DM, BLITAR – Insiden kekerasan terhadap seorang wartawan berinisial PS (55) di Blitar, Jawa Timur, sehari sebelum Pilkada 2024 berlangsung, telah memicu perdebatan panas di tengah publik. Meski tindakan kekerasan jelas tidak dapat dibenarkan dari sudut pandang hukum, peristiwa ini juga mengangkat pertanyaan tentang profesionalisme seorang wartawan yang diduga dalam kondisi mabuk saat menjalankan tugas jurnalistiknya.
Perdebatan ini bermula dari video yang beredar di media sosial. Dalam video tersebut, terlihat adanya perselisihan antara wartawan dengan kelompok warga yang diduga merupakan tim sukses salah satu pasangan calon (Paslon) Pilkada Kota Blitar. Ketegangan ini berujung pada tindakan kekerasan terhadap sang wartawan.
Kelompok warga dalam video itu menuding bahwa PS sedang dalam pengaruh alkohol saat meliput kegiatan mereka. Kondisi tersebut, menurut mereka, menjadi pemicu kemarahan hingga mereka mendatangi lokasi tempat wartawan tersebut berada usai meliput.
“Lek teko, ora mabuk, ora foto-foto, ora popo mas (kalau datang, tidak mabuk, tidak foto-foto, tidak apa-apa mas),” terdengar suara seorang pria dalam video.

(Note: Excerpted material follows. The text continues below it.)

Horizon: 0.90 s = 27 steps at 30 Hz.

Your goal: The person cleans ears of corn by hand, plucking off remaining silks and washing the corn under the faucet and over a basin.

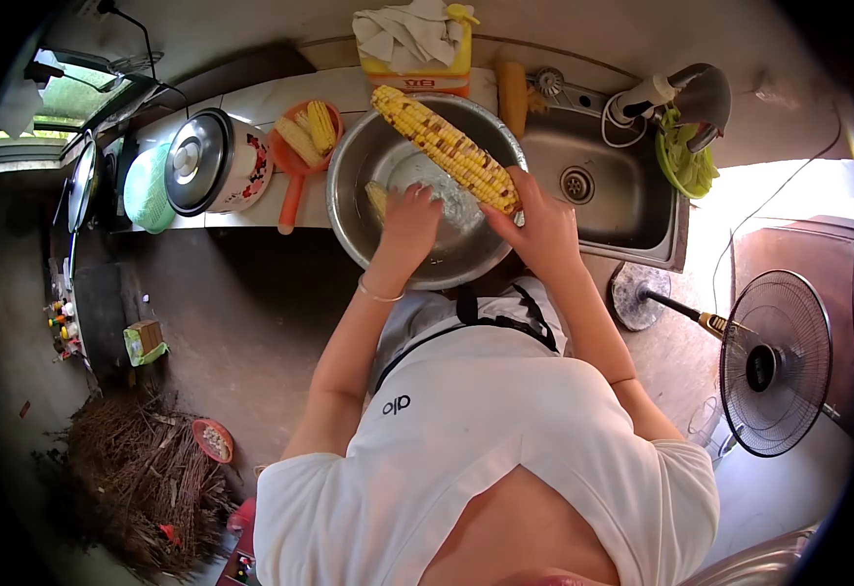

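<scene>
A large metal basin (347, 220) holds some water. My right hand (542, 223) is closed around the near end of a corn cob (437, 139) with yellow and dark purple kernels. The cob is tilted over the basin, its far end reaching past the back rim. Low inside the basin is my left hand (413, 221), fingers pointing down toward the water and slightly apart, nothing visible in them. Their tips are partly hidden. Just left of these fingers, a smaller pale yellow corn piece (376, 198) lies by the basin's inner wall.
Left of the basin, an orange strainer (292, 190) holds several corn pieces, beside a lidded pot (251, 166). A sink (632, 220) adjoins on the right, with a green basket (686, 161) at its corner. Behind stands a yellow container (417, 80) topped by a cloth. A fan (774, 361) is at right.
</scene>
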Tool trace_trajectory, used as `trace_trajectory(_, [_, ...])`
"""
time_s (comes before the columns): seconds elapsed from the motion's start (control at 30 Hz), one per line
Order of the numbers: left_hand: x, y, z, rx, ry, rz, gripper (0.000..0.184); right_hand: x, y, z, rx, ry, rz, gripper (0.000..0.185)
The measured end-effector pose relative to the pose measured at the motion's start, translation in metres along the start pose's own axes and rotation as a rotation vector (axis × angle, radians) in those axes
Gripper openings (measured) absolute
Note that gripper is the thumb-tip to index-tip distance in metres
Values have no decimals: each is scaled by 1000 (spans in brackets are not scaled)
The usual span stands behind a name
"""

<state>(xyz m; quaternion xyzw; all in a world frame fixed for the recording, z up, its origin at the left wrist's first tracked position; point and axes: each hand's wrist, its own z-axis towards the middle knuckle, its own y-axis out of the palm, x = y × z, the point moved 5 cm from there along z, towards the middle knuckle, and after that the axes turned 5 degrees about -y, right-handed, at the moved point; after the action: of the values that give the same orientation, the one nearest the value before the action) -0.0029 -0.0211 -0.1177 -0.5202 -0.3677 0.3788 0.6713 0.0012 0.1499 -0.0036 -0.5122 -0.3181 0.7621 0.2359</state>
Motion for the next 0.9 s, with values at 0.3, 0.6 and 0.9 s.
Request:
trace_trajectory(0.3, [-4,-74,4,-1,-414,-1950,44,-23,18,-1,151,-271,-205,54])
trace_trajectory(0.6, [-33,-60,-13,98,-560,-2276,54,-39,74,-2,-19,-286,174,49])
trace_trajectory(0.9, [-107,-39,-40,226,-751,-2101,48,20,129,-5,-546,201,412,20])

Pria lainnya menimpali, “Jenengan mabok mas, Jenengan mabok itu kata seseorang gak jelas (Anda itu mabuk mas, kalau Anda itu mabuk kata-kata seseorang menjadi tidak jelas).”
Dalam video lain, tampak perdebatan mengenai kronologi kejadian. Kelompok warga menuduh wartawan tersebut lebih dulu melakukan tindakan pemukulan, sementara sang wartawan membantah dan mengaku hanya menyentuh tubuh salah satu warga secara ringan.
“Enggak mas, iki sampean mabok, dadi kalem dadi banter mas, buktine dek e emosi og. Ngene lho mas perasaan dalam mabok bedo lho mas (tidak mas, Anda ini mabuk, jadi terasanya lemah jadinya keras mas, buktinya dia emosi kok. Begini lho mas perasaan orang dalam mabuk itu bisa berbeda lho mas),” ujar seorang pria dalam video lainnya.
Melalui unggahan di Instagram Radio Patria, Persatuan Wartawan Indonesia (PWI) Blitar Raya mengecam keras tindakan kekerasan yang dialami tiga wartawan di Kota Blitar saat meliput dugaan pembagian sembako dan uang oleh salah satu calon wali kota (Cawali) Blitar di masa tenang Pilkada Serentak 2024.
Irfan Anshori, Ketua PWI Blitar Raya, menjelaskan bahwa tiga anggotanya menjadi korban kekerasan saat meliput dugaan pelanggaran tersebut. “Kasus kekerasan ini dialami oleh tiga anggota kami yang sedang menjalankan tugas meliput dugaan bagi-bagi sembako dan uang oleh salah satu Cawali Blitar di masa tenang,” tegasnya.
Namun, unggahan ini justru memicu komentar sarkastik dari netizen. Beberapa pengguna media sosial mempertanyakan profesionalisme wartawan tersebut.
“Wartawan opo LSM? 😌,” tulis akun nandakallistael.
“TS partai lek wi,” timpal akun djaarotm.